= Your instructions =
Exact repetition of the whole listing is what this exercise asks for.
------------------------
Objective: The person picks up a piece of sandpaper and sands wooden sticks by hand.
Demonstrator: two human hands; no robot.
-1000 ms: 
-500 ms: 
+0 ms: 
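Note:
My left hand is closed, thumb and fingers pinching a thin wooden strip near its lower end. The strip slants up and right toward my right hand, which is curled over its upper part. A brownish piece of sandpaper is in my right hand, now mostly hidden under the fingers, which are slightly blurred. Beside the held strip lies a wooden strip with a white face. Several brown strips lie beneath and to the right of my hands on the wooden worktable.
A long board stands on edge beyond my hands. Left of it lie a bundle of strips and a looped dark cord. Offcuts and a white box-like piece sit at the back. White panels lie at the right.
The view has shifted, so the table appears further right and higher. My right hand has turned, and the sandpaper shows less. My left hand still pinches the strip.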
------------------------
= Result of this task =
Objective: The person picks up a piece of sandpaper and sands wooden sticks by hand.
Demonstrator: two human hands; no robot.
-1000 ms: 
-500 ms: 
+0 ms: 
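Note:
My left hand is closed, thumb and fingers pinching a thin wooden strip near its lower end. The strip slants up and right toward my right hand, which is curled over its upper part. A brownish piece of sandpaper is in my right hand, now mostly hidden under the fingers, which are slightly blurred. Beside the held strip lies a wooden strip with a white face. Several brown strips lie beneath and to the right of my hands on the wooden worktable.
A long board stands on edge beyond my hands. Left of it lie a bundle of strips and a looped dark cord. Offcuts and a white box-like piece sit at the back. White panels lie at the right.
The view has shifted, so the table appears further right and higher. My right hand has turned, and the sandpaper shows less. My left hand still pinches the strip.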

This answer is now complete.